▸ Task instructions: The material must be copied out exactly, line for line.
———
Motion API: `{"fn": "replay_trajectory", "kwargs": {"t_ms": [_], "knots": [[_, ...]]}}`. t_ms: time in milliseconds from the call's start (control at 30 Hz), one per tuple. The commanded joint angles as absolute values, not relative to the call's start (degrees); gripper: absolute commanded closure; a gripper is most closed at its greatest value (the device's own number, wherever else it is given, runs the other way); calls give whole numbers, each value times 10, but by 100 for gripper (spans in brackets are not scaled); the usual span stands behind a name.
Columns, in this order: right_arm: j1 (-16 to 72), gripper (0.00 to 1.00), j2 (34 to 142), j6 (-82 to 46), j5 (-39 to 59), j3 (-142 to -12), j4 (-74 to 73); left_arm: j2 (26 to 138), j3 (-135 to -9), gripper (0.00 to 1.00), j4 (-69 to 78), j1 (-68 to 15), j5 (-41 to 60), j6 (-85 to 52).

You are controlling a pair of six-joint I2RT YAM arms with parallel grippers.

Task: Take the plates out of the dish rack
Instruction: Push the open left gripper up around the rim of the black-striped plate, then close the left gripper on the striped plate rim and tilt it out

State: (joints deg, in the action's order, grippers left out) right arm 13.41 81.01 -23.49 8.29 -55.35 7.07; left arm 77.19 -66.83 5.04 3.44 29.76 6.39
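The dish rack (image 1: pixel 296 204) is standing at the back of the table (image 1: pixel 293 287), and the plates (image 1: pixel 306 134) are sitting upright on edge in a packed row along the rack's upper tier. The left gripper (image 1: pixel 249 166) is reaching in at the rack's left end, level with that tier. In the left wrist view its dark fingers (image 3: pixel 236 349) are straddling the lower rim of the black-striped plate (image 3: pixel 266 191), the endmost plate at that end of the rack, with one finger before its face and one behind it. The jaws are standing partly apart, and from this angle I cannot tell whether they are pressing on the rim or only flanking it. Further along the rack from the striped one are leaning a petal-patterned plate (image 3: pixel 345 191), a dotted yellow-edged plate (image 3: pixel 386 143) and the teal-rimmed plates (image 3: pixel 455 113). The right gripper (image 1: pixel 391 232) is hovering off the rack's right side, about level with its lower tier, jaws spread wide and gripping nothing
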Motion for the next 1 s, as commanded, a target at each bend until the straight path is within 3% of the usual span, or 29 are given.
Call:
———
▸ Solution to this task:
Motion API: `{"fn": "replay_trajectory", "kwargs": {"t_ms": [_], "knots": [[_, ...]]}}`. t_ms: time in milliseconds from the call's start (control at 30 Hz), one per tuple. The commanded joint angles as absolute values, not relative to the call's start (degrees); gripper: absolute commanded closure; a gripper is most closed at its greatest value (the device's own number, wherever else it is given, runs the other way); calls give whole numbers, each value times 10, but by 100 for gripper (spans in brackets are not scaled); the usual span stands behind a name.
Columns, in this order: right_arm: j1 (-16 to 72), gripper (0.00 to 1.00), j2 (34 to 142), j6 (-82 to 46), j5 (-39 to 59), j3 (-142 to -12), j4 (-74 to 73); left_arm: j2 (26 to 138), j3 (-135 to -9), gripper (0.00 to 1.00), j4 (-69 to 78), j1 (-68 to 15), j5 (-41 to 60), j6 (-85 to 52).

You are controlling a pair of six-joint I2RT YAM arms with parallel grippers.

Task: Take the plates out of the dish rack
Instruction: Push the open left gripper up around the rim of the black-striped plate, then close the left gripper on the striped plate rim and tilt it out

State: (joints deg, in the action's order, grippers left out) right arm 13.41 81.01 -23.49 8.29 -55.35 7.07; left arm 77.19 -66.83 5.04 3.44 29.76 6.39
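The dish rack (image 1: pixel 296 204) is standing at the back of the table (image 1: pixel 293 287), and the plates (image 1: pixel 306 134) are sitting upright on edge in a packed row along the rack's upper tier. The left gripper (image 1: pixel 249 166) is reaching in at the rack's left end, level with that tier. In the left wrist view its dark fingers (image 3: pixel 236 349) are straddling the lower rim of the black-striped plate (image 3: pixel 266 191), the endmost plate at that end of the rack, with one finger before its face and one behind it. The jaws are standing partly apart, and from this angle I cannot tell whether they are pressing on the rim or only flanking it. Further along the rack from the striped one are leaning a petal-patterned plate (image 3: pixel 345 191), a dotted yellow-edged plate (image 3: pixel 386 143) and the teal-rimmed plates (image 3: pixel 455 113). The right gripper (image 1: pixel 391 232) is hovering off the rack's right side, about level with its lower tier, jaws spread wide and gripping nothing
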Motion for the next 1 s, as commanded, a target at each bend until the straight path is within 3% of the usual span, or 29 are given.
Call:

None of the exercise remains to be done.